- _Task_
Say how many of the lines below include the word "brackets", and write nothing else.

- _Data shown_
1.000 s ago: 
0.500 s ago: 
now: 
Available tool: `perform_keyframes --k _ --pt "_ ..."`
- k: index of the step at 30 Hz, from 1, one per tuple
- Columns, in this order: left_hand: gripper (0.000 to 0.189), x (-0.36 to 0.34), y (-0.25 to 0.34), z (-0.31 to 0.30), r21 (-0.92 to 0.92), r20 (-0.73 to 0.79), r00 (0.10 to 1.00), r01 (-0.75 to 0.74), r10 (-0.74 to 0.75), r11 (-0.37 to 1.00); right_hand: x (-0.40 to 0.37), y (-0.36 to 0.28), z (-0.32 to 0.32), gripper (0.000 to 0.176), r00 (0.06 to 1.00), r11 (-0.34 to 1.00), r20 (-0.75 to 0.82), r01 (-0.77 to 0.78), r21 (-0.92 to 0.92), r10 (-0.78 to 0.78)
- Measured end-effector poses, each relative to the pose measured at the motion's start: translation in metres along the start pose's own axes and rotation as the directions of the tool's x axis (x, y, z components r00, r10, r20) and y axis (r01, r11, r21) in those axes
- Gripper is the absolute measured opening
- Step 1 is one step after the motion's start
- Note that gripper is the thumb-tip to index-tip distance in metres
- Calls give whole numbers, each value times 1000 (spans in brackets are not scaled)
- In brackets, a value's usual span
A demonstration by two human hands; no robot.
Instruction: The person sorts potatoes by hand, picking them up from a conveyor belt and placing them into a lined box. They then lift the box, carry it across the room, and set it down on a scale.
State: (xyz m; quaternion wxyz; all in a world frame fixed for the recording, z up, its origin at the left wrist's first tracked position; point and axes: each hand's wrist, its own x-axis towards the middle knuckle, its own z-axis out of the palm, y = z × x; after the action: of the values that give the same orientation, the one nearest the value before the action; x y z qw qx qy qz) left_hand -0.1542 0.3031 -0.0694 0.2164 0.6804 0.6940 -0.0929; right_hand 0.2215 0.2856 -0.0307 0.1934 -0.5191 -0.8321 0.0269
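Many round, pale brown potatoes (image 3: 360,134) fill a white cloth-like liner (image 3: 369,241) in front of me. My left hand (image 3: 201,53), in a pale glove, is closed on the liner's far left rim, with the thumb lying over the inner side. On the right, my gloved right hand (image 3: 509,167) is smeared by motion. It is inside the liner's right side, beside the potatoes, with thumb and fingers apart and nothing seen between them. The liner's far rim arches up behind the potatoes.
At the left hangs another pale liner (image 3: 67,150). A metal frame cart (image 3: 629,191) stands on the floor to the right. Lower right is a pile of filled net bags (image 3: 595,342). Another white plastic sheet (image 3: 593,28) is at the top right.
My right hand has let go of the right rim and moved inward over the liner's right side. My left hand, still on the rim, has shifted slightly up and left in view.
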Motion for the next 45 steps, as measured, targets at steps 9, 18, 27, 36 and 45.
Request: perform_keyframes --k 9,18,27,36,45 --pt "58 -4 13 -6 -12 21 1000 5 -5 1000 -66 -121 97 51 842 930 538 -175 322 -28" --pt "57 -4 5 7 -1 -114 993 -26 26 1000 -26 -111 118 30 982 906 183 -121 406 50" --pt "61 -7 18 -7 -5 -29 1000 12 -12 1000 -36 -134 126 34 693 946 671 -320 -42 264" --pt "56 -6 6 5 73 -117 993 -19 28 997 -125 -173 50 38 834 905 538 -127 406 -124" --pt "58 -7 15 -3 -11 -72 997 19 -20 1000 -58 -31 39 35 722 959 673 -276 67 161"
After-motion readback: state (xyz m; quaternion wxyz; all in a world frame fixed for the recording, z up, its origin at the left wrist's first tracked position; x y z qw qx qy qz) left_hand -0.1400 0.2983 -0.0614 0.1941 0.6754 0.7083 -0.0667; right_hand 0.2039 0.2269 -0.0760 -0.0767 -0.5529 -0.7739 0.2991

- _The answer_
2